**** Dataset content ****

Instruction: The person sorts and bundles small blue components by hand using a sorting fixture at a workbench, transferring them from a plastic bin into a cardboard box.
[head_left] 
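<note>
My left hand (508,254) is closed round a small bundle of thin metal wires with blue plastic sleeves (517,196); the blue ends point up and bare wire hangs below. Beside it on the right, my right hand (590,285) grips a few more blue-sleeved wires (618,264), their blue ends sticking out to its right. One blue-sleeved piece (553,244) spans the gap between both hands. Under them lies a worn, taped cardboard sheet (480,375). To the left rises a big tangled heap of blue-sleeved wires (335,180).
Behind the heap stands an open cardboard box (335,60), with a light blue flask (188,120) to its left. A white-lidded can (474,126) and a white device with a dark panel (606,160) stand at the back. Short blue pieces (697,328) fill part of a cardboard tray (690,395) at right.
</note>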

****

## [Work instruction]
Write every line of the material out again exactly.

## [Written response]
Instruction: The person sorts and bundles small blue components by hand using a sorting fixture at a workbench, transferring them from a plastic bin into a cardboard box.
[head_left] 
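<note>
My left hand (508,254) is closed round a small bundle of thin metal wires with blue plastic sleeves (517,196); the blue ends point up and bare wire hangs below. Beside it on the right, my right hand (590,285) grips a few more blue-sleeved wires (618,264), their blue ends sticking out to its right. One blue-sleeved piece (553,244) spans the gap between both hands. Under them lies a worn, taped cardboard sheet (480,375). To the left rises a big tangled heap of blue-sleeved wires (335,180).
Behind the heap stands an open cardboard box (335,60), with a light blue flask (188,120) to its left. A white-lidded can (474,126) and a white device with a dark panel (606,160) stand at the back. Short blue pieces (697,328) fill part of a cardboard tray (690,395) at right.
</note>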

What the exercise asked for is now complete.